=== Problem to solve ===
Within the lines below, the span from the line with "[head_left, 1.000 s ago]" to the line with "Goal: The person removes", both ends included, is to be reproduced exactly, with pictures omitted.

=== Task material ===
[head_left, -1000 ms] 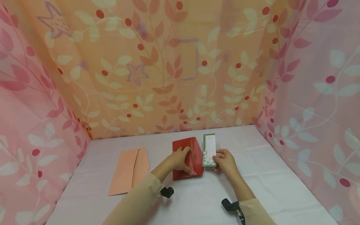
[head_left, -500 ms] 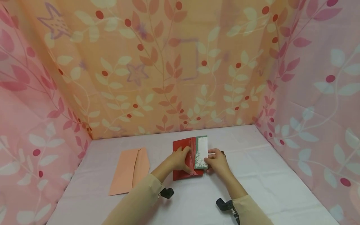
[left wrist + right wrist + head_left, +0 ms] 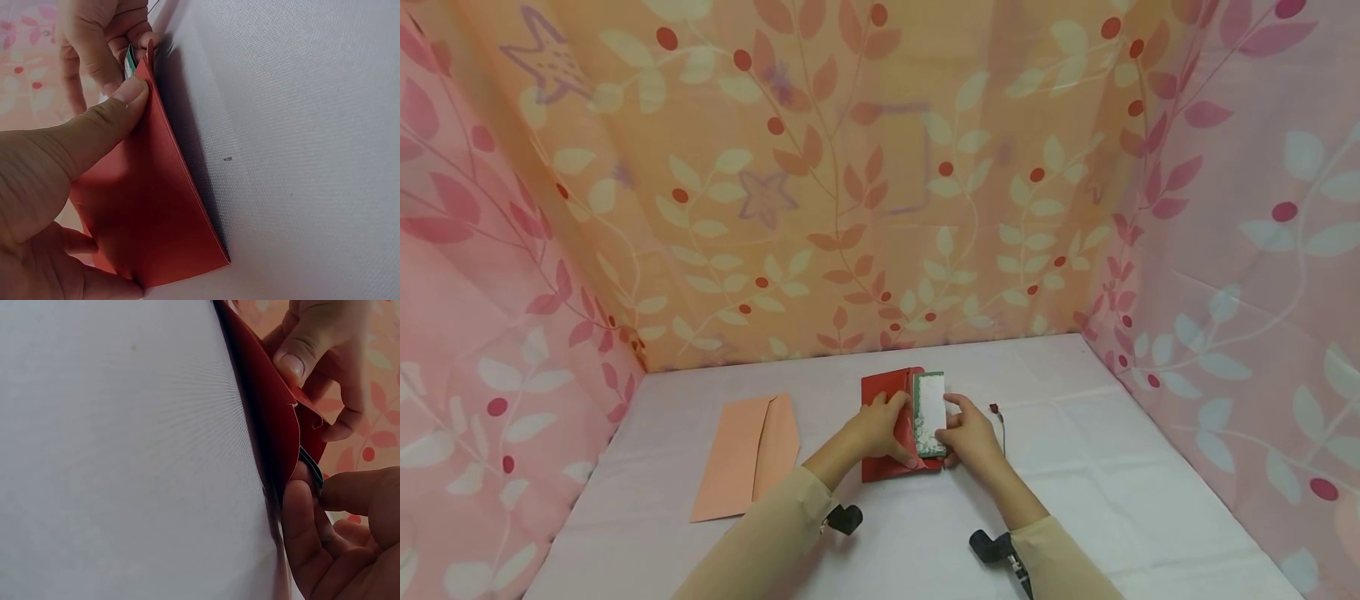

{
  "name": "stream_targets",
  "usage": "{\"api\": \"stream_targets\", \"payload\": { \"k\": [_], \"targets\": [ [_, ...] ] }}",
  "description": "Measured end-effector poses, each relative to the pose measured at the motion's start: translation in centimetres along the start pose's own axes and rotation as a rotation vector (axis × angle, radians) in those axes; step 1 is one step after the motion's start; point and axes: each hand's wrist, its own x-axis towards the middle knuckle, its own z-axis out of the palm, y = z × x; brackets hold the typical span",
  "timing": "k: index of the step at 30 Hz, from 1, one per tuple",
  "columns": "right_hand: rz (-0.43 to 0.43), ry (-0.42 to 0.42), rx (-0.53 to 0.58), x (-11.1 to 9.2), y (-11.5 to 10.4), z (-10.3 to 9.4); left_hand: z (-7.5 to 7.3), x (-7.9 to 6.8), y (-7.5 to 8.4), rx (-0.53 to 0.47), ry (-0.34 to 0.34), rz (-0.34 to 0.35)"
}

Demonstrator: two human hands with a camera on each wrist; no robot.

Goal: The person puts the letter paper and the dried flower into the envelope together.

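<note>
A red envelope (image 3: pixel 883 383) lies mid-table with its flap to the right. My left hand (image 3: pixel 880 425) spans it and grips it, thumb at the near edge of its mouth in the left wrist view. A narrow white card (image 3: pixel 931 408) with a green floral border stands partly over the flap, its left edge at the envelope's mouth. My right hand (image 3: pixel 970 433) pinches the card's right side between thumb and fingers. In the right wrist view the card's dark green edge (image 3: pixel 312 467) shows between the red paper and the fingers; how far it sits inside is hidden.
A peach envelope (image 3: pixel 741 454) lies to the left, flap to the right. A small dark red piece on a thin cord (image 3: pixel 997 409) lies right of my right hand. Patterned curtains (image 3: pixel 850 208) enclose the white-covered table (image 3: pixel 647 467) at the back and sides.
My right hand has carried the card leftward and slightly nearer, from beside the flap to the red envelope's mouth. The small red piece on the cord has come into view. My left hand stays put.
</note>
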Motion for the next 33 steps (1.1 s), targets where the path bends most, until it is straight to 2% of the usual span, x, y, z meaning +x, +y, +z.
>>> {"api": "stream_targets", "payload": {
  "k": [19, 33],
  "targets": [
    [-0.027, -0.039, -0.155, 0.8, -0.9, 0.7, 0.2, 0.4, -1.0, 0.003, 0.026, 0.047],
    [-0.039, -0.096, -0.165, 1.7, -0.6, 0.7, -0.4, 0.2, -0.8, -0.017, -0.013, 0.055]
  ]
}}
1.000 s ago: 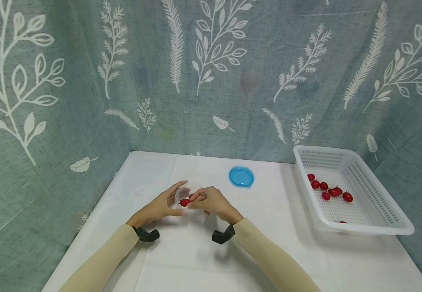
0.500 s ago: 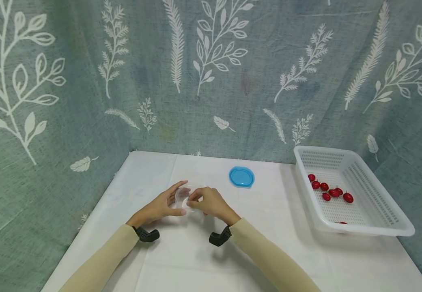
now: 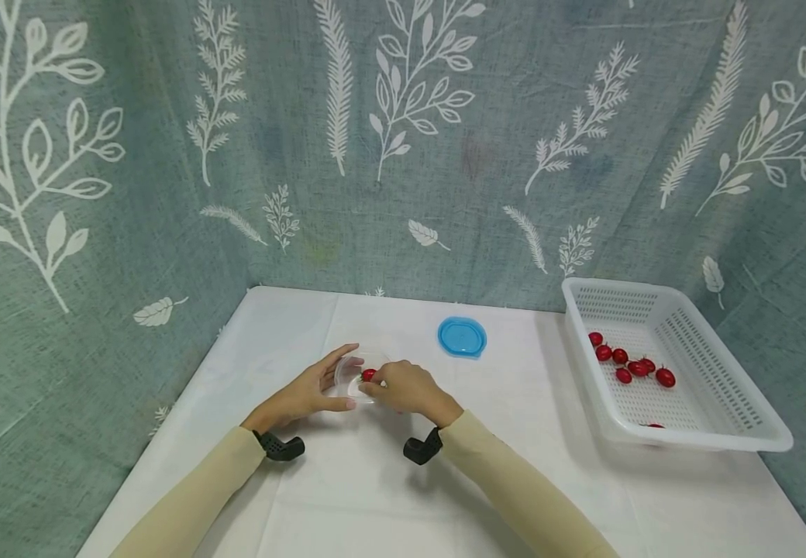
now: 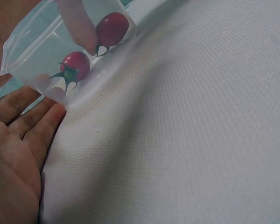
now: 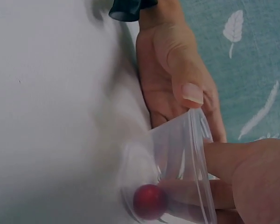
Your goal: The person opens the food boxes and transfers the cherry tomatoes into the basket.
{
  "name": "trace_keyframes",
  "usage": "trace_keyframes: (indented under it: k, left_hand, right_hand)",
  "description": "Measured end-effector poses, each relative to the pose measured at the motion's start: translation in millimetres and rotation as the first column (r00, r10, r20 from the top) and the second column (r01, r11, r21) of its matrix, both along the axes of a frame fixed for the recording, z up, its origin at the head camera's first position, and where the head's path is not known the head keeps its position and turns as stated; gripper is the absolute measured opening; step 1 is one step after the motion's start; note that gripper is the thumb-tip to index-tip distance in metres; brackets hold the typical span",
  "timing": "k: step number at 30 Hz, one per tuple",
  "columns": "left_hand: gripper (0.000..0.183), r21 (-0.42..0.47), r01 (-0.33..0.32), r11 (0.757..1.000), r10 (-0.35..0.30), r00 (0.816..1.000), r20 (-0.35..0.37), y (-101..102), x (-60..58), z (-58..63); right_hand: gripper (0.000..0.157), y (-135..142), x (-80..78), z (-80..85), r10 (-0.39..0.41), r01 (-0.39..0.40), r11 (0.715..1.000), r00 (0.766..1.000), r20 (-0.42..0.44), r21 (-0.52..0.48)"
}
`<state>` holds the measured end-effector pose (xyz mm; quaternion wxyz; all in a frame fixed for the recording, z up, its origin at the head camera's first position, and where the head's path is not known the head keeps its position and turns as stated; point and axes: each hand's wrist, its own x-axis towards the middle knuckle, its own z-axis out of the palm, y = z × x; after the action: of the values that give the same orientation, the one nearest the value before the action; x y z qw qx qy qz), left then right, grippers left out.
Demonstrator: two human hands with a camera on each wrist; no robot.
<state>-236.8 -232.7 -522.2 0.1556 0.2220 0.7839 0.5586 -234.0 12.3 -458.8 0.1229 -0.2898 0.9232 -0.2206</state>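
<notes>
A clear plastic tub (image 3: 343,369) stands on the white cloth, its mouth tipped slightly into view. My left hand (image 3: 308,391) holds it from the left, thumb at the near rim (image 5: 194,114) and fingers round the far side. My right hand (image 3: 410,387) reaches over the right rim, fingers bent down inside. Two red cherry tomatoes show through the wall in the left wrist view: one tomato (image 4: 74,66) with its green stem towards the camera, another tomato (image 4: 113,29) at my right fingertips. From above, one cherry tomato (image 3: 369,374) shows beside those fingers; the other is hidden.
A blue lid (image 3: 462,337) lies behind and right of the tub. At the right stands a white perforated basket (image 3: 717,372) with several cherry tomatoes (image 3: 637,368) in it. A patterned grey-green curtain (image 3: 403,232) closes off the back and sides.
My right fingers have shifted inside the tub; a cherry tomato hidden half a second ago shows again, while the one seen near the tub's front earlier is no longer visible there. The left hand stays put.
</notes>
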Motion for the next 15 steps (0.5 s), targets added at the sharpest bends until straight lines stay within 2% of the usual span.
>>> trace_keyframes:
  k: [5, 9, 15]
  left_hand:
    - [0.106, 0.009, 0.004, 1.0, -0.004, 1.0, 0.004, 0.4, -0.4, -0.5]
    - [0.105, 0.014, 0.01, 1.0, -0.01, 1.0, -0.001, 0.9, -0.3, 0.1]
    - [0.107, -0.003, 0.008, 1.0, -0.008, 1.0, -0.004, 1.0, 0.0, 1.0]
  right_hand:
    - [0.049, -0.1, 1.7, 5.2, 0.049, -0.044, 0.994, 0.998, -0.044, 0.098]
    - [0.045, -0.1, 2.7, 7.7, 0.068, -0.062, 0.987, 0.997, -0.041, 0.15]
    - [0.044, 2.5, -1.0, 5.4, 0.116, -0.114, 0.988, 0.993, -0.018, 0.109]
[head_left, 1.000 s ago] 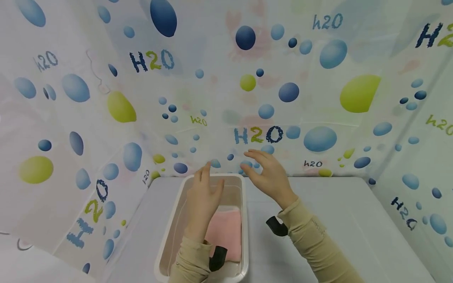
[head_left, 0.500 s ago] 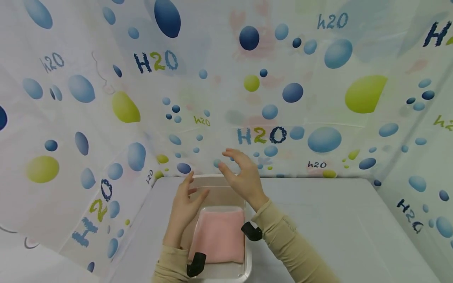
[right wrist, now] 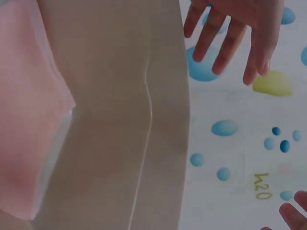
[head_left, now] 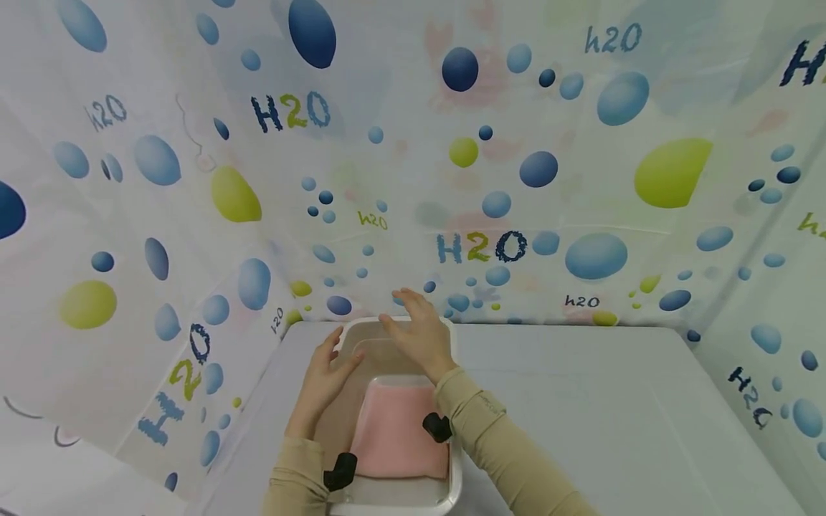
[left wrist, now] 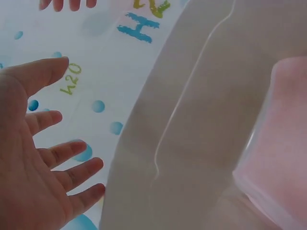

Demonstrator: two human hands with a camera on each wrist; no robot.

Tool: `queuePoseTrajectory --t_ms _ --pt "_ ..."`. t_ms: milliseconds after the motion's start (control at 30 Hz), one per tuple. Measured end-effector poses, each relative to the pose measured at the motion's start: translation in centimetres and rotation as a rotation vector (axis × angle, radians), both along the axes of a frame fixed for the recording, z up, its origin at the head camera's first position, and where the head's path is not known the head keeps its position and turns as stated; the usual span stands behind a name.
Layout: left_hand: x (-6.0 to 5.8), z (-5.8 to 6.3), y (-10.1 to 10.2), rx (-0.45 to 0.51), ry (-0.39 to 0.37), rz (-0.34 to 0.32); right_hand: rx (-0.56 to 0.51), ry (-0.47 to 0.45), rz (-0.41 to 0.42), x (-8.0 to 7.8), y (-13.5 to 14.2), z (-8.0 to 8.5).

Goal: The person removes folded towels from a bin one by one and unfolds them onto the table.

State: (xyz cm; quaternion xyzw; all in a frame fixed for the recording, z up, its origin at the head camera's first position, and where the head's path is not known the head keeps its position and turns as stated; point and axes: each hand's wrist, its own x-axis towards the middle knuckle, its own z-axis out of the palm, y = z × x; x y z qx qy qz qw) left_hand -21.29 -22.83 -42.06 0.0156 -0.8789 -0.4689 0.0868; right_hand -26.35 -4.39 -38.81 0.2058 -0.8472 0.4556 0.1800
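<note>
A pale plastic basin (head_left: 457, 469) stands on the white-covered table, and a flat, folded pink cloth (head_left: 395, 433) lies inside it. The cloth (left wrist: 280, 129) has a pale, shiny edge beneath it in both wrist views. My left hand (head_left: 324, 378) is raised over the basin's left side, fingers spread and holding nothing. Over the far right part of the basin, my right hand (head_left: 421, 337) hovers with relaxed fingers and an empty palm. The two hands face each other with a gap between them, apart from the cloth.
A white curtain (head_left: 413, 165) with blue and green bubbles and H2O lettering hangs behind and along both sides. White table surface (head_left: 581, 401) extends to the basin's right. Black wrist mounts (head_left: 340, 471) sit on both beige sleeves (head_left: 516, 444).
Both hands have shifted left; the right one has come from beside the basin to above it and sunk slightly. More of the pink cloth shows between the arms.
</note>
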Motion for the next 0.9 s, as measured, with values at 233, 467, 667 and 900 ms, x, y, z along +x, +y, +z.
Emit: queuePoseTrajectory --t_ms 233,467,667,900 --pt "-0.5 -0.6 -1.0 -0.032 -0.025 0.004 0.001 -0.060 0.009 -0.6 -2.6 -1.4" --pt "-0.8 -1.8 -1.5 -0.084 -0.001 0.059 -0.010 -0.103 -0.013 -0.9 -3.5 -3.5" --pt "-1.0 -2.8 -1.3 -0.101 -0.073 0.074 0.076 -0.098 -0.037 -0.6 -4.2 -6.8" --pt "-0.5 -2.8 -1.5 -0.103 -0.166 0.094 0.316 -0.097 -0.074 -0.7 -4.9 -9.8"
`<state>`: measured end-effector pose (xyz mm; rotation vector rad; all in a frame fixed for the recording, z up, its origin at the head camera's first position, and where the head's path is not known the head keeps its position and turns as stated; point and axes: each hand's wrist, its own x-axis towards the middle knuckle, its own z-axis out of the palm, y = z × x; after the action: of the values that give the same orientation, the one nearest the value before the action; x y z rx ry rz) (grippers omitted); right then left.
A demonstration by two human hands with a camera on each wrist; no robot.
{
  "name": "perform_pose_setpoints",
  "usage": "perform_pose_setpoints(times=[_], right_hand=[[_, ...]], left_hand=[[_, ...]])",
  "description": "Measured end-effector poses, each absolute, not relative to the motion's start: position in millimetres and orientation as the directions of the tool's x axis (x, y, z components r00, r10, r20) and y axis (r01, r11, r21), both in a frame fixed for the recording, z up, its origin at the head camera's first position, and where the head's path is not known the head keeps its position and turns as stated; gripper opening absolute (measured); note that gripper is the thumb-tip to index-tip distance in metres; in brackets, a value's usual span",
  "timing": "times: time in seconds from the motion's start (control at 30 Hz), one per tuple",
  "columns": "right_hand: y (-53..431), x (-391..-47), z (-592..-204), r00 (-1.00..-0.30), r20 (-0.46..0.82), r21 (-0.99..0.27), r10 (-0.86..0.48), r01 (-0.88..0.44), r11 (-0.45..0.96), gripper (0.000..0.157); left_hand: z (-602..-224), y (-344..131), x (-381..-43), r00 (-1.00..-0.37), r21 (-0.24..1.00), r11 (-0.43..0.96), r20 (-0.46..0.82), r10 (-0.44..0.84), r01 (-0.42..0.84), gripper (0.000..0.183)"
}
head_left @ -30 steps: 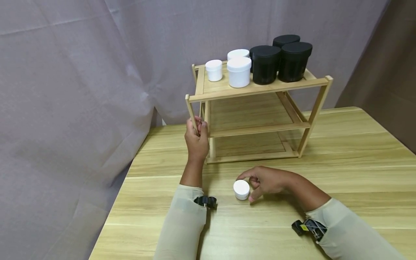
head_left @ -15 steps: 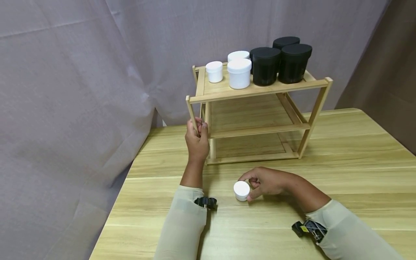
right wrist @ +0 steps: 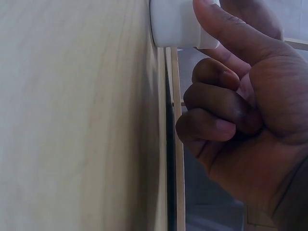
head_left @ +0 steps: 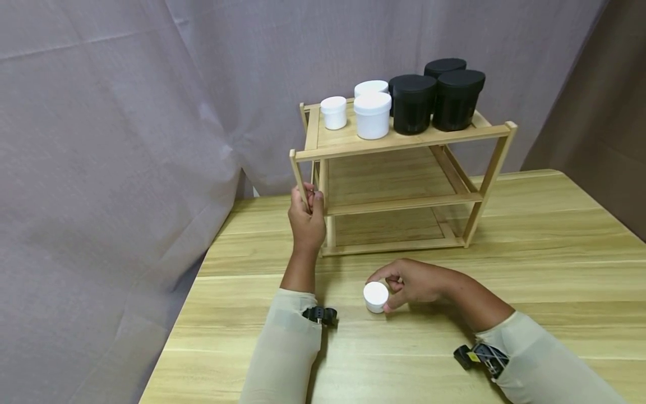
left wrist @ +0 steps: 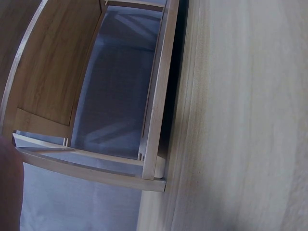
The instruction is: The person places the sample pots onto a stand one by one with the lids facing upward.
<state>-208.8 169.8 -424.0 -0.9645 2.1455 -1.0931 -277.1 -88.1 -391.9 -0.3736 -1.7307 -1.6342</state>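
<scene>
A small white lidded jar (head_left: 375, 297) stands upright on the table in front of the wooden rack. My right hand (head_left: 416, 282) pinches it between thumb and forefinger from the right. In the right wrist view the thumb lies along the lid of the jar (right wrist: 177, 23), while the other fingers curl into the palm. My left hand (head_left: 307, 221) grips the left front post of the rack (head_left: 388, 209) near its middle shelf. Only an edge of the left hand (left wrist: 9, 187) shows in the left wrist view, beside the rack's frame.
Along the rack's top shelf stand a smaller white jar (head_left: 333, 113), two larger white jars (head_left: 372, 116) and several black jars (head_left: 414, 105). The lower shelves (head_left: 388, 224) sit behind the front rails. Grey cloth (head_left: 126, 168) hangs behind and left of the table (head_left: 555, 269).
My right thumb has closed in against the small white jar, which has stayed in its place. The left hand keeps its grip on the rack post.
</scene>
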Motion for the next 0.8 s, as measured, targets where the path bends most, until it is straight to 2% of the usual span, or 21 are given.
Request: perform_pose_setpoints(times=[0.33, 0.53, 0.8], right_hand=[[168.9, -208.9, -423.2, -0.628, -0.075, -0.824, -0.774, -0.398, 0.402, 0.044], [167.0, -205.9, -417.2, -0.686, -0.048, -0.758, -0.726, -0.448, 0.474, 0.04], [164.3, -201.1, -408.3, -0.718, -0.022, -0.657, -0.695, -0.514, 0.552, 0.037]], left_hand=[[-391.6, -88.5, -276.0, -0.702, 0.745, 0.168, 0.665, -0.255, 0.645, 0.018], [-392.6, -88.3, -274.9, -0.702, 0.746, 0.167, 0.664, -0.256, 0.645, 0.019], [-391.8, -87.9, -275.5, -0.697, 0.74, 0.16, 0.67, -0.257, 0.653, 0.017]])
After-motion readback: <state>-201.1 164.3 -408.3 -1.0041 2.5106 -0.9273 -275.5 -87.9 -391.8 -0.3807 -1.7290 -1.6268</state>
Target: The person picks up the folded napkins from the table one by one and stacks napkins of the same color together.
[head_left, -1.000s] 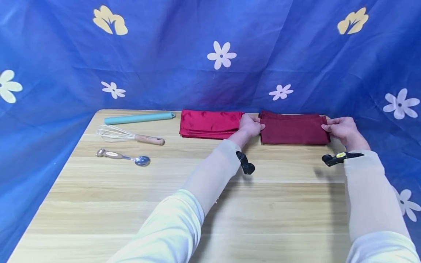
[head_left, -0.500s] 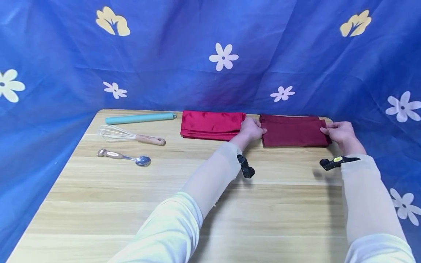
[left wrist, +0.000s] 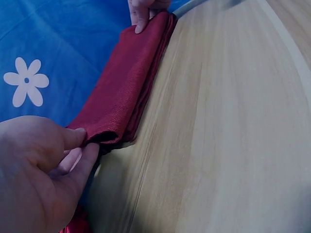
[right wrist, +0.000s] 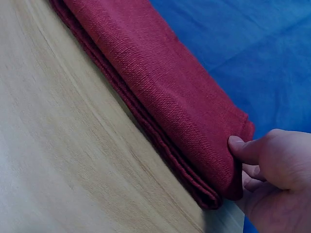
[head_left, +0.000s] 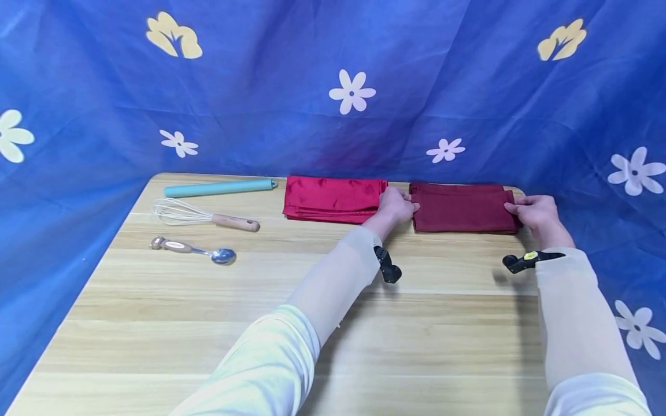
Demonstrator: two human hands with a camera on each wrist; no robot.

=== Your response ===
[head_left, 1.000 s ago] 
[head_left, 0.500 s ago] 
[right wrist, now] 
[head_left, now] 
[left wrist, now] 

Demonstrator: two human hands with a camera on each wrist; no robot.

Tool: `queuePoseTrajectory --t_ms _ --pt "_ ..."`. t_ms: milliseconds after the motion's start (control at 30 Hz), one per tuple. Measured end-effector poses, each relative to the pose measured at the motion's start: translation in centimetres and rotation as a rotation vector (axis × angle, radians), both along the axes of a frame fixed for the recording, z up, its origin at the head camera's first position, and where the head's path is not known the head keeps its position and turns as stated; the usual span stands behind a name.
Layout: left_hand: x (-6.0 to 5.8), z (-5.8 to 6.3), y (-10.1 to 10.2), rx (-0.45 to 0.51), ry (-0.39 to 0.37), rz (-0.34 to 0.32); right_hand: rx (-0.56 to 0.51), ry (-0.47 to 0.45), rz (-0.41 to 0.42), x (-8.0 to 7.8), y (-13.5 to 14.2), z (-8.0 to 8.5).

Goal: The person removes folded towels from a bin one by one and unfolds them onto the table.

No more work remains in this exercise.